The first comp in SC was Nats. Unfortunately, I moved to SC the week after that. Does anybody think that within the next 5 billion years on earth (or like a year) there will ever be a comp in SC?


----------



## willtri4 (Nov 4, 2015)

I'll have one in NC around March-April. There are also several in GA. Daniel Wannamaker should organize an sc one though.


----------



## Torch (Nov 4, 2015)

Dadd said:


> The first comp in SC was Nats. Unfortunately, I moved to SC the week after that. Does anybody think that within the next 5 billion years on earth (or like a year) there will ever be a comp in SC?



Competitions only happen when people organize them! You've been to 4 comps, so you're probably experienced enough to organize. Contact a delegate near you and talk about what goes into organizing a competition.



willtri4 said:


> I'll have one in NC around March-April. There are also several in GA. Daniel Wannamaker should organize an sc one though.



It's pretty rude to volunteer someone to organize a competition, in my opinion. Just because they live in a certain area doesn't mean they want to/are able to.


----------



## DanpHan (Nov 4, 2015)

willtri4 said:


> I'll have one in NC around March-April. There are also several in GA. Daniel Wannamaker should organize an sc one though.



Maybe under other circumstances I would consider it, but for the meantime, here's what's keeping that from happening:

1. I'm afraid that it won't go well due to lack of experience. Sounds silly, everyone has to start somewhere, but I don't really know if I'm ready to handle the stress of keeping things on schedule, making sure there are enough judges and scramblers, etc. at the current moment. I'm assuming you probably recognized me and mentioned my name because of my speed, but keep in mind that just because someone is good at competing doesn't mean that they would be a good organizer, they are not the same thing. However, if someone has organized and you might be able to provide help, or you want to co-organize, I might consider it.

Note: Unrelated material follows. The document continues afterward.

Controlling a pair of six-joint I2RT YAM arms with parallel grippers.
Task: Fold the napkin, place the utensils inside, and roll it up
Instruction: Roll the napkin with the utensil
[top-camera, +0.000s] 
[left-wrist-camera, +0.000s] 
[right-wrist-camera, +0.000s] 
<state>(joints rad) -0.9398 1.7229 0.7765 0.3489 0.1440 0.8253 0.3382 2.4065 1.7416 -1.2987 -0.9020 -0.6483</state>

2. (the more important issue) I actually have a health problem that is making life for me really difficult. If you know me, you might know that I'm not currently in school. That's because I don't feel like I can make it through at the moment; when I was in school and I started having these problems, I was missing like half of school, and even without school, I'm still having significant difficulties. Organizing would be pretty stressful, and potentially a failure, as I wouldn't know if I would feel well enough to run the competition until the day of, which is obviously too late when people have already made the trip, reserved hotels, etc.

So, if someone else in the area would like to organize, that would be great!


----------



## Calamity Strike (Nov 30, 2015)

Dadd said:


> The first comp in SC was Nats. Unfortunately, I moved to SC the week after that. Does anybody think that within the next 5 billion years on earth (or like a year) there will ever be a comp in SC?

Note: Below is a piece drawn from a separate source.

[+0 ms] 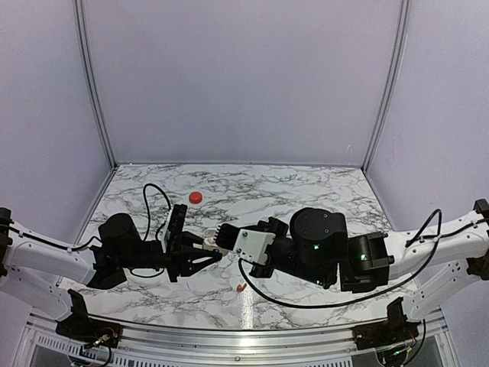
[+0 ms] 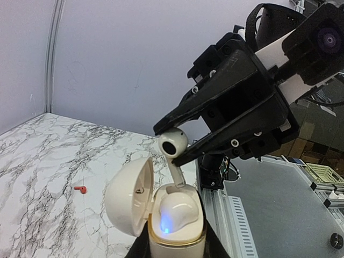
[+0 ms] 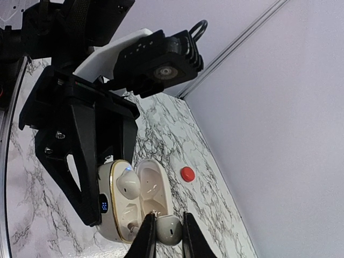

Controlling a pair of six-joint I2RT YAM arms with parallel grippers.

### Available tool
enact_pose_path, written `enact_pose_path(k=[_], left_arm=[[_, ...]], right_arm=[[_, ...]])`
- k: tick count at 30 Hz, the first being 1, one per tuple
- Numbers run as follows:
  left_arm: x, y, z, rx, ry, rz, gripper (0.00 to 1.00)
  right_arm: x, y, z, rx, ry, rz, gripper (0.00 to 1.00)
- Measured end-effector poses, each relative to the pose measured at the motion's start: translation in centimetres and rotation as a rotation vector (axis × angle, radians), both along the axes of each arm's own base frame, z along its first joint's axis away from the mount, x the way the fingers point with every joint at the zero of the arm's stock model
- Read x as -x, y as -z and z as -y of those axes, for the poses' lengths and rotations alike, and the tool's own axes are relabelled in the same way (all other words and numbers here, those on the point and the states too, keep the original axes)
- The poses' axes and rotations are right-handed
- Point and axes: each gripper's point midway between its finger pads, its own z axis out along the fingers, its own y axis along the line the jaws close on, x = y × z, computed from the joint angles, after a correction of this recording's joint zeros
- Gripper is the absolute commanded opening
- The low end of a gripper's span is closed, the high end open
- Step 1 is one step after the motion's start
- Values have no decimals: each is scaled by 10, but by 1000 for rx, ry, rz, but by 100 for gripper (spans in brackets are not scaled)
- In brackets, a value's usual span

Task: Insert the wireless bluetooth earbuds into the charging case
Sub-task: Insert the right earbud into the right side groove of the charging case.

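1. Seating the second earbud [image 2: 173,144] is the step in hand. The right gripper [image 3: 167,236] is pinching it by its rounded head between both fingertips, with the stem pointing down toward the charging case [image 2: 177,244].
2. The left gripper [image 3: 97,193] is clamping the charging case by its body and holding it up off the table [image 1: 321,191], with the lid [image 2: 124,199] swung open to one side.
3. The first earbud [image 2: 173,210] is already sitting in its socket with a blue light glowing at it, so I am judging the task to be about half done.
4. In the left wrist view the stem tip of the second earbud is meeting the free socket, just beside the seated one. I cannot tell whether it is entering the socket or merely touching the rim.
5. The next move is calling for a straight, gentle push along the stem's line while the left gripper is keeping the case steady. The right gripper should be letting go only once the head is resting flush, since a tilted entry is likely to jam the stem against the rim.
6. A red round piece [image 1: 195,197] and a tiny red bit [image 1: 241,287] are lying on the table, well apart from the work, and seem to be playing no part in it.
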Motion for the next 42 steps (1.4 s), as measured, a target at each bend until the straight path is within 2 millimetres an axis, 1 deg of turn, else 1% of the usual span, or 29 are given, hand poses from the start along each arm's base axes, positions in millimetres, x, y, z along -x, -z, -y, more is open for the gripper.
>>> enact_pose_path(k=[5,14,24,30,42], left_arm=[[-2,2,2,-13,-2,-15,0],[-4,0,4,-12,-4,-28,0],[-4,5,5,-28,0,-46,0],[-3,6,6,-31,7,-47,0],[2,5,5,-33,31,-41,0]], right_arm=[[-3,3,0,21,14,19,11],[-7,5,0,44,36,57,11],[-2,12,-2,116,43,141,11],[-1,13,-3,123,33,144,13],[5,12,-3,124,-7,132,13]])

I was wondering the same thing (because i can't organize one). There hasn't been a comp within a state of me since i started.


----------



## ElectroCuberZZ (Dec 1, 2015)

DanpHan said:


> I'm assuming you probably recognized me and mentioned my name because of my speed, but keep in mind that just because someone is good at competing doesn't mean that they would be a good organizer, they are not the same thing.

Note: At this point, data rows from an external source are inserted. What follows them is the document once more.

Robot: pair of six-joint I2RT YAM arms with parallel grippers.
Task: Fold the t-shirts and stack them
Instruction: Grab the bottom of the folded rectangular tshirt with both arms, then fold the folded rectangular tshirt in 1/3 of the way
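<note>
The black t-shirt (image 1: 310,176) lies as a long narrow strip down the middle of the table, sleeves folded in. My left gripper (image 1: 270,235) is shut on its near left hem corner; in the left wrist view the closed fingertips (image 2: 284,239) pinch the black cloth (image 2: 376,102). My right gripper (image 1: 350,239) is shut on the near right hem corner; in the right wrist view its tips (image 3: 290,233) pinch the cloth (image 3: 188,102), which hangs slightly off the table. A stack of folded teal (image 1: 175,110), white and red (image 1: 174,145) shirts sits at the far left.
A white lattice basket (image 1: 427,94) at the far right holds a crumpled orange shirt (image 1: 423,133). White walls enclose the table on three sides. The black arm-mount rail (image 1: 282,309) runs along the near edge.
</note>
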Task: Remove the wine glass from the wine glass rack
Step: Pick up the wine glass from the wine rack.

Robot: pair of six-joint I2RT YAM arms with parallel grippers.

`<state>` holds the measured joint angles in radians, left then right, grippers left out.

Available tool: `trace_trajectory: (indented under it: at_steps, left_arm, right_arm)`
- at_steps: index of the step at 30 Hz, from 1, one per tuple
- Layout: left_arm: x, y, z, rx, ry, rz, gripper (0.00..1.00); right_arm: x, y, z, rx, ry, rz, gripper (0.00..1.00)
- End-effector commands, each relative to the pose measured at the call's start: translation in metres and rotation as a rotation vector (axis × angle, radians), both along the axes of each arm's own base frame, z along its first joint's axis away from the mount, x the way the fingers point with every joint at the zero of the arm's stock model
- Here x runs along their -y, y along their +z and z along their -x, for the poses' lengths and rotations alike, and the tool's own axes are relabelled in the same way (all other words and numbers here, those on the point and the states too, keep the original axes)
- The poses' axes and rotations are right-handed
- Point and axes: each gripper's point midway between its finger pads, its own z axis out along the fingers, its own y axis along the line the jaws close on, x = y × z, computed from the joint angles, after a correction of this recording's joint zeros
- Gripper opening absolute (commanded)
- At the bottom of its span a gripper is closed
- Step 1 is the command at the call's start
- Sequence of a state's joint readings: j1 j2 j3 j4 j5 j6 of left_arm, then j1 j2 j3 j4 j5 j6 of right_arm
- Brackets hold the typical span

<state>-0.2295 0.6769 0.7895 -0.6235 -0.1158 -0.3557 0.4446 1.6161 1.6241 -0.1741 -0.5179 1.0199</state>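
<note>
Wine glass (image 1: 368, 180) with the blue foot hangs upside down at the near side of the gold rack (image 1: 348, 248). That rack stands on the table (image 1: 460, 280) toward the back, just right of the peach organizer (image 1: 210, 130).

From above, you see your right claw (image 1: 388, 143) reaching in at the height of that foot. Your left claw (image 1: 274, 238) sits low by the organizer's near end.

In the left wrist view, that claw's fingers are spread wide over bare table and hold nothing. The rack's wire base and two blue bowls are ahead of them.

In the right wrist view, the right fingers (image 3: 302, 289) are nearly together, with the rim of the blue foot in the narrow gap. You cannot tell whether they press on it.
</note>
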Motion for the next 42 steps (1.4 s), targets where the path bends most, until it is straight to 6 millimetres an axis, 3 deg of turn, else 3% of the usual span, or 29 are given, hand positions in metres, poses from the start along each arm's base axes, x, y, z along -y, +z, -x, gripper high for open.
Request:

Lmao, "good at competing". I'm not so sure about that.


----------



## DanpHan (Dec 1, 2015)

ElectroCuberZZ said:


> Lmao, "good at competing". I'm not so sure about that.



relatively -_- I know I suck ;-;


----------



## hcfong (Dec 2, 2015)

I'm not making any promises, but I will be based in Florence from September - December 2016, so depending on whether I have time to do it, I might be able to organise a comp when I'm there.


----------



## b0ssGuy23 (Dec 15, 2015)

I would be very interested in attending to a South Carolina competition, as I am interested in exploring the area. As you might have guessed, I don't live in SC, so I unfortunately cannot organize one there. I encourage people to contact a delagate to work something out (Specifically Chris Tran or Chester Lian), you never know what could happen!


----------